# Task statement
Where in the listing does the word "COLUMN" appear? Report each line that holds it.

# Material to process

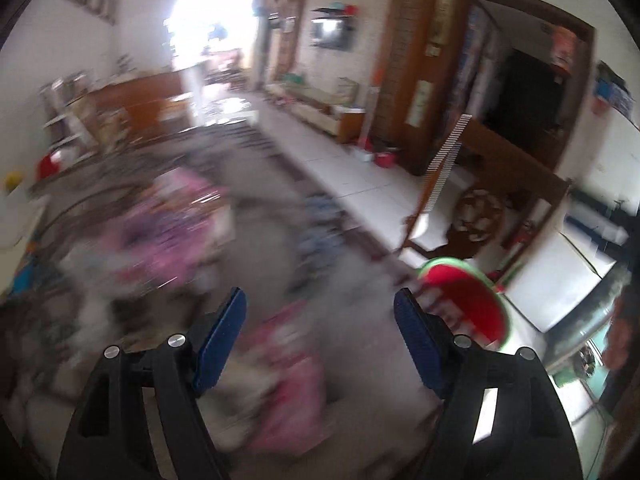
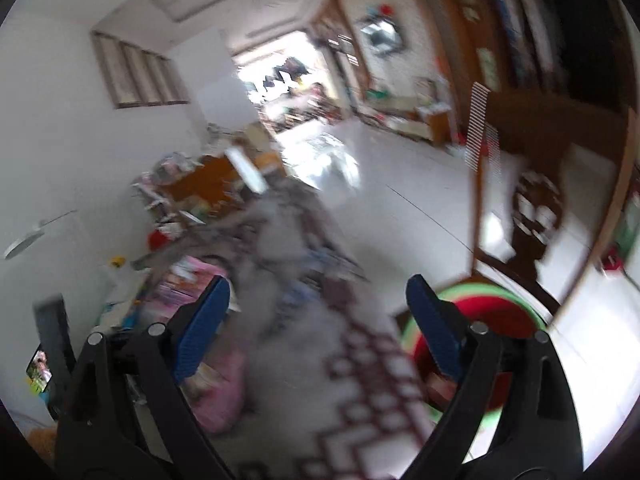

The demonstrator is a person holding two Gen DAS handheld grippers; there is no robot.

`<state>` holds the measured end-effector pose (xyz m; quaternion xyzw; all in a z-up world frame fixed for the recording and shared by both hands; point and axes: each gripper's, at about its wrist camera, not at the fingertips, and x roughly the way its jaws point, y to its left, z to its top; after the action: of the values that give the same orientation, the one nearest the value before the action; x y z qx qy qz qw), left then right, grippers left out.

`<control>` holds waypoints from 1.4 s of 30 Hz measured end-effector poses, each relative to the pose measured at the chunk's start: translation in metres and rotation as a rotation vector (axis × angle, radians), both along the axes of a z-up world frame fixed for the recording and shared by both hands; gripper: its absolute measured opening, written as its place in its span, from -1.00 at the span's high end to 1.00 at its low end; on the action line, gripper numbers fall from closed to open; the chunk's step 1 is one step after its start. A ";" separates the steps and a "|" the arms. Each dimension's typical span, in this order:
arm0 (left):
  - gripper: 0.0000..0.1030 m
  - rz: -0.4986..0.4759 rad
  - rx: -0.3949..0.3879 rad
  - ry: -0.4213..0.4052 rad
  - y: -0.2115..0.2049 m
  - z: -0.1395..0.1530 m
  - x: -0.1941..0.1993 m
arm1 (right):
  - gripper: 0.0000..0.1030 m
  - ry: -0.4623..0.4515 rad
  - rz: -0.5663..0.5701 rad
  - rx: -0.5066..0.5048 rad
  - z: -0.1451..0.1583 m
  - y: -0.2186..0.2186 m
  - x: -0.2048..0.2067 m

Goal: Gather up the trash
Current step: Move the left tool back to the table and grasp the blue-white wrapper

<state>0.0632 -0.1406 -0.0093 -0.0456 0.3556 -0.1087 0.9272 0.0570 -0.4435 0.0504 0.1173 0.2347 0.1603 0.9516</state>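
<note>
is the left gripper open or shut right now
Open. In the left wrist view the left gripper has its two blue fingers spread well apart, with only the blurred rug showing between them and nothing held.

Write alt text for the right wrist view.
Motion-blurred fisheye view of a living room: the open, empty right claw points over a grey patterned rug strewn with pink items. A round red, green-rimmed watermelon-like object lies behind its right finger, with white tiled floor beyond.
</note>
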 end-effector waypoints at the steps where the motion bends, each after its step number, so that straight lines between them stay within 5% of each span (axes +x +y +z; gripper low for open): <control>1: -0.41 0.039 0.005 0.013 0.022 -0.005 -0.007 | -0.74 -0.037 0.031 -0.002 0.010 0.020 0.001; 5: -0.41 0.153 0.000 0.054 0.087 -0.017 -0.024 | -0.76 -0.170 0.110 -0.020 0.045 0.084 0.004; 12: -0.41 0.249 0.028 0.060 0.137 -0.038 -0.043 | -0.85 -0.326 0.148 0.010 0.085 0.146 0.013; 16: -0.42 0.283 0.031 0.085 0.153 -0.049 -0.044 | -0.88 -0.262 0.191 -0.008 0.082 0.158 0.013; 25: -0.42 0.371 -0.044 0.247 0.181 -0.080 -0.042 | -0.89 -0.036 0.238 -0.129 -0.003 0.158 -0.007; 33: -0.36 0.367 0.027 0.386 0.175 -0.112 -0.035 | -0.89 0.093 0.235 -0.130 -0.042 0.159 -0.005; 36: 0.15 0.343 0.000 0.414 0.173 -0.119 -0.033 | -0.89 0.095 0.253 -0.142 -0.045 0.169 -0.008; 42: 0.44 0.320 -0.050 0.361 0.171 -0.108 -0.037 | -0.89 0.115 0.282 -0.169 -0.050 0.189 -0.005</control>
<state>0.0262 0.0309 -0.1171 -0.1428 0.5011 0.0409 0.8526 0.0519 -0.2544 0.0003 0.0119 0.3153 0.2648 0.9112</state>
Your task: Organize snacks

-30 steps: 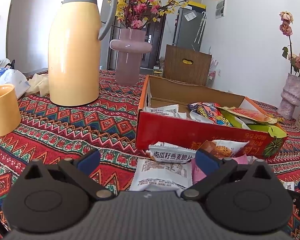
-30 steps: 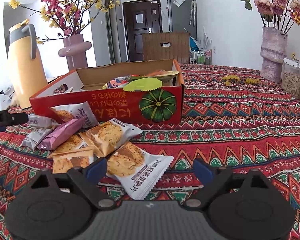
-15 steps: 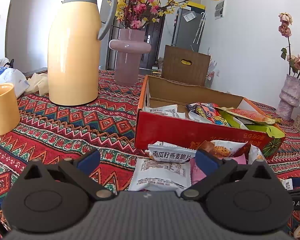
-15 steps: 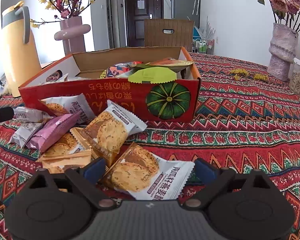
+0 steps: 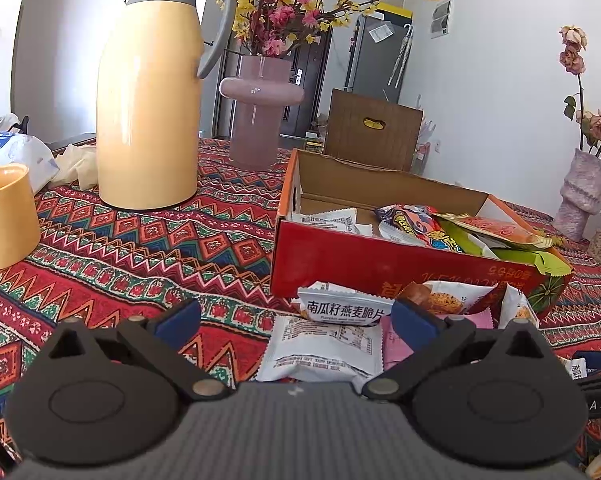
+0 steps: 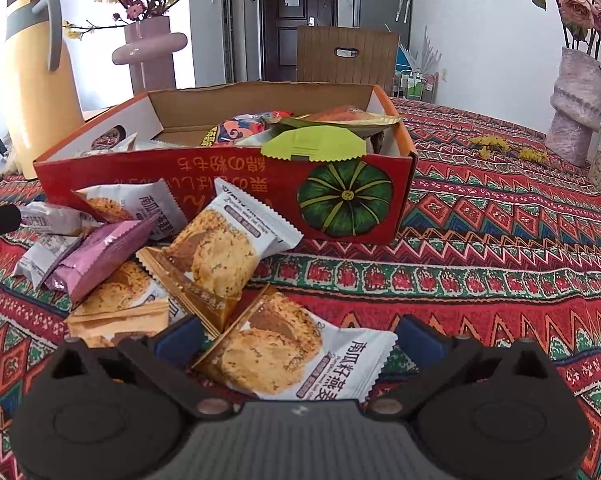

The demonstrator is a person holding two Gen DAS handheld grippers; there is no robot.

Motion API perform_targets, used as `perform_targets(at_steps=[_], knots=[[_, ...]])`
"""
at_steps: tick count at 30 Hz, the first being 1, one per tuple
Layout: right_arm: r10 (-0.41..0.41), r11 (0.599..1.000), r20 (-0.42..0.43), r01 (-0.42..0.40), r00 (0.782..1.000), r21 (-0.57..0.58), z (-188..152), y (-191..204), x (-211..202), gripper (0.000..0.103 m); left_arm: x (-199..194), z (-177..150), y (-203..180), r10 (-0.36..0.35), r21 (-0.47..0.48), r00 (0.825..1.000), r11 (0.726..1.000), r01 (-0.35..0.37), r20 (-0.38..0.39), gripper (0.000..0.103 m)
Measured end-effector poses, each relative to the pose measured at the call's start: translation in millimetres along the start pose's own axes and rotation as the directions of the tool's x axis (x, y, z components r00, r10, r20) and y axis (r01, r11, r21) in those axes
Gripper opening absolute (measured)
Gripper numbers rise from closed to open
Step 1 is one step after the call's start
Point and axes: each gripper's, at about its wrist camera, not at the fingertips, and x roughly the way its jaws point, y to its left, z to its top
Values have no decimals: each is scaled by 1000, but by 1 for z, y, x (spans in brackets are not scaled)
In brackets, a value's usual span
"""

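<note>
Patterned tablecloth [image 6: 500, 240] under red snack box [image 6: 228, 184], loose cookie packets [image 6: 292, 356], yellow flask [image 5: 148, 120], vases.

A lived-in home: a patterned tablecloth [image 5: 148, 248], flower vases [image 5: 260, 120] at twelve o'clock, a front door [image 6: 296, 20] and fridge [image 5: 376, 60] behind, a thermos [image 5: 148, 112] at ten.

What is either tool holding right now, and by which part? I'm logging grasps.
Nothing. The right tool is opening around a cookie packet without pressing it; the left tool is open over a white packet.
</note>
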Motion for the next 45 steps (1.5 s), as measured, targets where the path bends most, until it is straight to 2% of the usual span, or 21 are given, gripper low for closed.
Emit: perform_targets(at_steps=[5,9,16,18,21,25,32,41,45], knots=[[6,1000,13,-6,1000,8,-1,-2,-1,101,0,-1,1,4,-4,1000,1000,-4,-1,103],[12,1000,44,-12,999,-3,-4,0,-6,85,0,-1,1,2,-5,1000,1000,-2,-2,103],[37,999,73,-36,997,-24,-7,4,-11,68,1,0,0,9,-3,1000,1000,-9,-9,103],[48,998,80,-46,996,-32,-8,5,-13,56,2,0,0,10,-2,1000,1000,-10,-9,103],[51,998,94,-47,994,-42,-10,7,-15,51,2,0,0,10,-2,1000,1000,-10,-10,103],[52,998,119,-49,992,-26,-11,4,-18,43,2,0,0,10,-2,1000,1000,-10,-10,103],[57,998,158,-62,986,26,-13,-5,-24,18,2,0,-1,10,-2,1000,1000,-10,-9,103],[62,991,234,-88,970,102,-17,-19,-34,4,2,0,-1,19,3,1000,1000,-19,-10,103],[67,989,255,-97,965,108,-18,-20,-37,4,3,1,-1,27,5,1000,1000,-27,-11,103]])
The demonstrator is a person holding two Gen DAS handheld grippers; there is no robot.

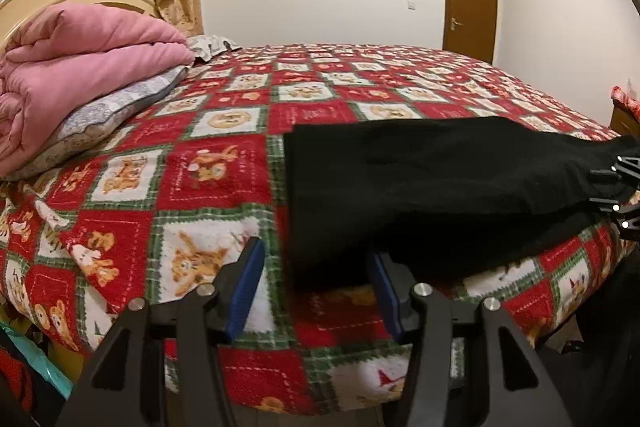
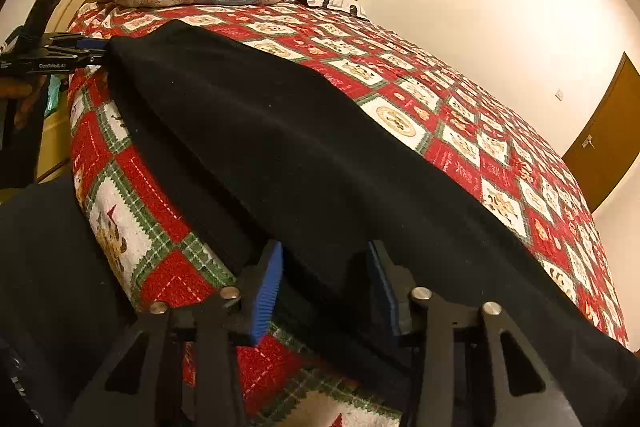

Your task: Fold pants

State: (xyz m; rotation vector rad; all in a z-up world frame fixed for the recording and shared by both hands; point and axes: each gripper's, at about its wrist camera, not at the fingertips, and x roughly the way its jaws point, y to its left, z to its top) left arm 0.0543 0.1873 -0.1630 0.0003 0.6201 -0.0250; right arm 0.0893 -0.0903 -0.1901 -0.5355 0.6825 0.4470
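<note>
The black pants point(image 1: 420, 179) lie flat along the near edge of the bed point(image 1: 224, 163), on its checked bear-print cover. The left gripper point(image 1: 316, 287) has its jaws spread at one end of the cloth (nothing pinched between them), and the right gripper point(image 2: 326, 287) stands the same way at the other end.

Bed point(image 1: 224, 155) with black pants point(image 1: 420, 179), pillow point(image 1: 100, 123).
</note>
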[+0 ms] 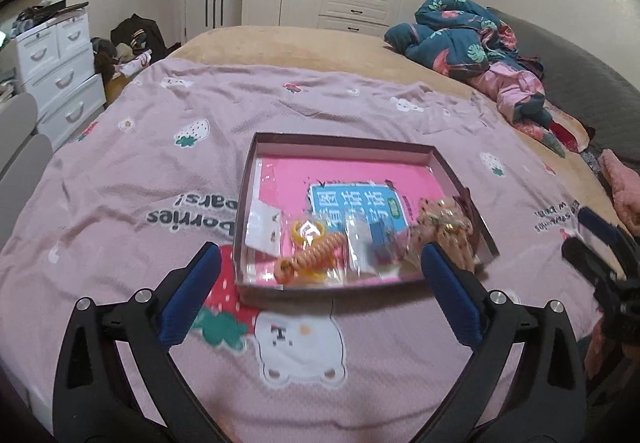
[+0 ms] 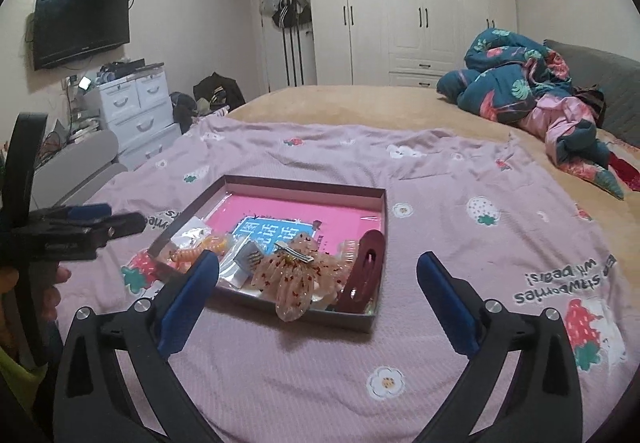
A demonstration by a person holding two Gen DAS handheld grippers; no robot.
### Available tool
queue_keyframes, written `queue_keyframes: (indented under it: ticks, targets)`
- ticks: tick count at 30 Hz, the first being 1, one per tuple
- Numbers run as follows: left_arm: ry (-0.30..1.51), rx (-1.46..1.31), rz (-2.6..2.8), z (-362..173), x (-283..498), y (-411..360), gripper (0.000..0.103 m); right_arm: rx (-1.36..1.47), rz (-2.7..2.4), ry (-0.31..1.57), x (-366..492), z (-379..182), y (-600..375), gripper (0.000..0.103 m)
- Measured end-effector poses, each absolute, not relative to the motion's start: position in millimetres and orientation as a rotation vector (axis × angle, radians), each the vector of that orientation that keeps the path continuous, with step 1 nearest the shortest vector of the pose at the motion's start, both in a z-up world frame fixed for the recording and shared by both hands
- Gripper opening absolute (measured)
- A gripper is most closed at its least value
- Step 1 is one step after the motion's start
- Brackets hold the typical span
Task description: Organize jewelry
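Observation:
A shallow cardboard box (image 1: 344,141) (image 2: 304,185) lies on the bed with a pink book (image 1: 340,171) flat in its bottom. Along its near side sit an orange spiral hair tie (image 1: 316,255) (image 2: 188,255), an earring card (image 1: 264,227), a small blue box (image 1: 378,241), a sheer spotted bow clip (image 1: 444,223) (image 2: 296,275) and a dark red hair clip (image 2: 366,263). My left gripper (image 1: 320,249) hangs open just short of the box, holding nothing. My right gripper (image 2: 317,257) is open too, above the box's near right corner, and is empty.
The box rests on a pink strawberry-print blanket (image 1: 160,171) spread over a tan bed. A bundle of teal and pink bedding (image 1: 460,39) lies at the far right. White drawers (image 1: 56,59) and a wall TV (image 2: 80,25) stand to the left, wardrobes behind.

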State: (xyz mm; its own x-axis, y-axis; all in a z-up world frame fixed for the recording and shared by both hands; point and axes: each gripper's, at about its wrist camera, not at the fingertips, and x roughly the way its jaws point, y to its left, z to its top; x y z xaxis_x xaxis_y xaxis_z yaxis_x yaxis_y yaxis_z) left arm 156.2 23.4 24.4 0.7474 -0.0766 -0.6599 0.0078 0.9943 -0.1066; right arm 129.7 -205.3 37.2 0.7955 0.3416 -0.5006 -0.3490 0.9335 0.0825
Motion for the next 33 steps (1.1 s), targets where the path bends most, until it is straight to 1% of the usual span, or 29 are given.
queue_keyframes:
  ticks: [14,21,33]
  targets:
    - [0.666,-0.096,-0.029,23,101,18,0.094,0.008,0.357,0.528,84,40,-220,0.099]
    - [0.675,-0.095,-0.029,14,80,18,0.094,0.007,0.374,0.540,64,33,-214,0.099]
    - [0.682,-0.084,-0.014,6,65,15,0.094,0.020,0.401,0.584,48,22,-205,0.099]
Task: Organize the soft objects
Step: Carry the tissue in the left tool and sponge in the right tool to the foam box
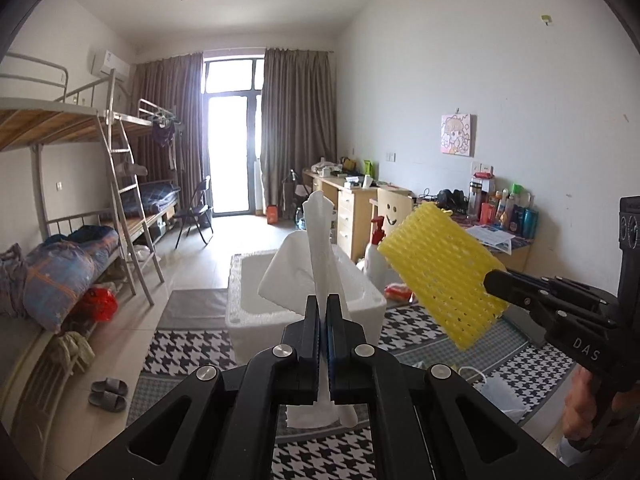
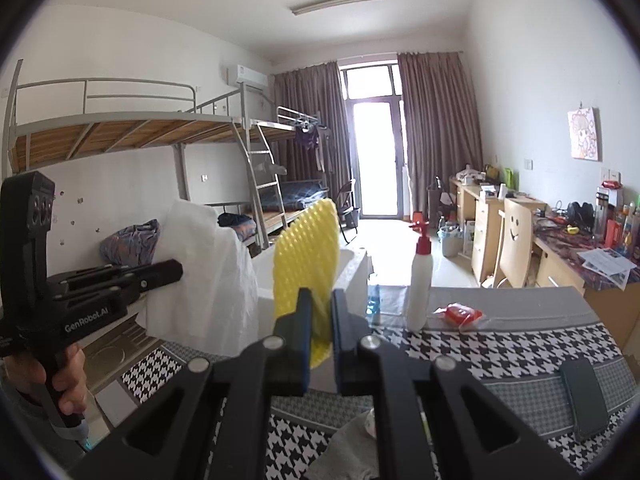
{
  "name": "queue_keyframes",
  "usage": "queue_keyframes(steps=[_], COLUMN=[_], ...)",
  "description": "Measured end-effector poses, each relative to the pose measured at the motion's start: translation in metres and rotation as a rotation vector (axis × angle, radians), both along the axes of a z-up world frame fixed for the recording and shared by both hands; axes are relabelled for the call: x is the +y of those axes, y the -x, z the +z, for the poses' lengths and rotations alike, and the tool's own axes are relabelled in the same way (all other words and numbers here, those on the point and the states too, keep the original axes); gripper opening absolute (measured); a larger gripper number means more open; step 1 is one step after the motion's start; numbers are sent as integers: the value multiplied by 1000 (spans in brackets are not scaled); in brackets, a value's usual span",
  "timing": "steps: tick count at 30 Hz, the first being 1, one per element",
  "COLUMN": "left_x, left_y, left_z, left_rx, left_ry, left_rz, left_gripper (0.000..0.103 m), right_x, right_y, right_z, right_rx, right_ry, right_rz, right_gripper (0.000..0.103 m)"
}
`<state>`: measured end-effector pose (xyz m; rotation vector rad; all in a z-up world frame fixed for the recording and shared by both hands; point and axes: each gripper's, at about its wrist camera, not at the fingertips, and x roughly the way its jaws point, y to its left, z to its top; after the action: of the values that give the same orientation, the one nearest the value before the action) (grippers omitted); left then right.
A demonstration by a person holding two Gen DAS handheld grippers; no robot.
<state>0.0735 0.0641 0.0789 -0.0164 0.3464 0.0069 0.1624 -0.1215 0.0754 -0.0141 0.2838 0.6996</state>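
Observation:
My left gripper (image 1: 323, 300) is shut on a white foam sheet (image 1: 320, 240) that stands up in front of me and hangs below the jaws. It also shows in the right wrist view (image 2: 208, 272), held at the left. My right gripper (image 2: 321, 296) is shut on a yellow foam net sleeve (image 2: 306, 256), held upright; in the left wrist view the sleeve (image 1: 444, 276) is at the right, raised beside a white foam box (image 1: 360, 312). The box (image 2: 354, 268) sits open on the houndstooth cloth, behind both held pieces.
A white spray bottle with a red top (image 2: 419, 280), a red packet (image 2: 460, 314) and a dark phone (image 2: 584, 396) lie on the houndstooth-covered table (image 2: 500, 344). Bunk beds (image 1: 80, 208) line the left wall, desks (image 1: 352, 200) the right. Slippers (image 1: 108, 394) lie on the floor.

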Motion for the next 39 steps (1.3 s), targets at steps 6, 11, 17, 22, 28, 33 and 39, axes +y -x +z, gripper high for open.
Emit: queue_keyframes(steps=[6,11,17,22,28,33,39], left_x=[3,9,17,29,40,50,63], left_y=[-9,-18,-25,-29,-32,-32,-30], left_z=[8,11,18,22,22,21,19], left_rx=[-16,-22,-38,-46,-45,-37,-29], left_ry=[-7,-3,-2,7,12,11,17], left_rz=[7,19,23,46,84,129,180], left_gripper=[3,3,3,3,3,3,3], right_x=[3,7,13,22,35,50,63], right_y=[-9,-19,-26,-32,-38,-44,-55], right_z=[4,6,10,14,17,21,20], right_rx=[6,23,25,30,35,33,53], right_ry=[-20,-25,-23,-12,-8,6,26], right_rz=[17,16,6,7,38,59,77], right_gripper=[11,11,11,11,11,11,11])
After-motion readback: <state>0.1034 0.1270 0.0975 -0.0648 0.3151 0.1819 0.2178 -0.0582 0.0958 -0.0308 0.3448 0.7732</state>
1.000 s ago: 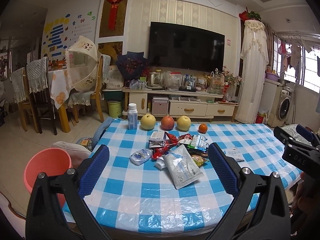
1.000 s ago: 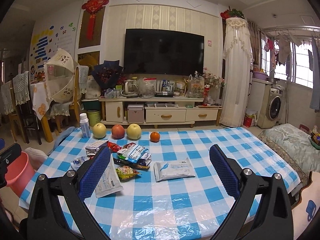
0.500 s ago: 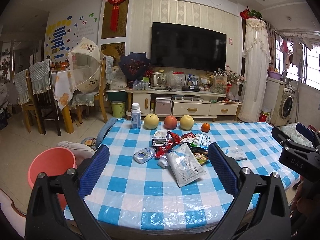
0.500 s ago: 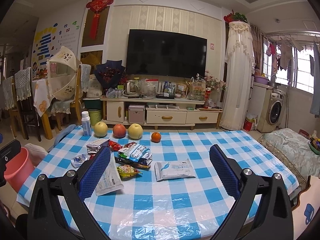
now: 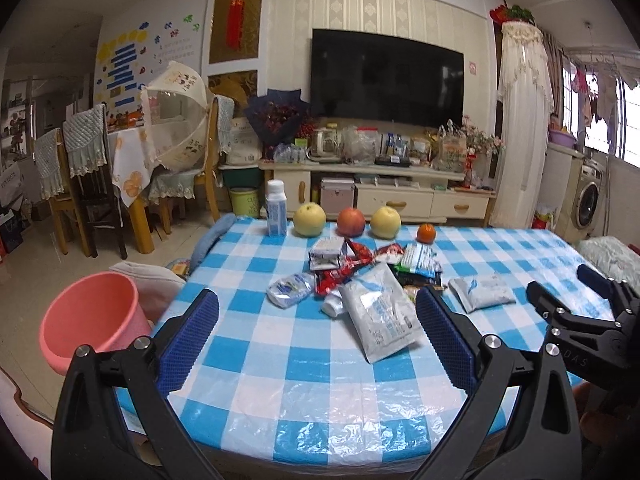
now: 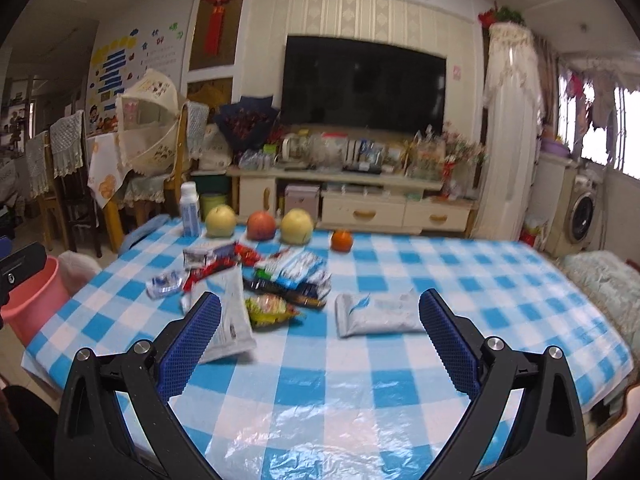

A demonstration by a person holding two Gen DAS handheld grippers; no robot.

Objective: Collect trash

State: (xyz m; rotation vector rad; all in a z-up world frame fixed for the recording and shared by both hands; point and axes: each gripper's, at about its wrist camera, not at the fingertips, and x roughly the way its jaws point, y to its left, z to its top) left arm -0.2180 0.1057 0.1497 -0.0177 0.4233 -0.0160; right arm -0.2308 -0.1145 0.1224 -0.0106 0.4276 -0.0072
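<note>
Both views closing on blue-checked plastic-covered surface point(image 6: 360, 384) since second ago. Right gripper point(image 6: 320, 344) gaping wide, empty, facing flat silver-white wipes packet point(image 6: 378, 314) lying crosswise just ahead; left gripper point(image 5: 318, 340) likewise wide, empty, farther off.

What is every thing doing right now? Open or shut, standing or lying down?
Left gripper: open, empty.
Right gripper: open, empty.
Bucket: upright on the floor, nothing showing inside.
Bottle: upright, capped.
Wrappers: lying on the table.
Wipes pack: lying flat, apart from the wrappers.
TV: off.
</note>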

# Reply to the exercise
  "usage": "queue_keyframes(steps=[_], COLUMN=[_], ...)",
  "COLUMN": "left_x, left_y, left_z, left_rx, left_ry, left_rz, left_gripper (0.000..0.103 m), right_x, right_y, right_z, right_rx, right_ry, right_rz, right_gripper (0.000..0.103 m)"

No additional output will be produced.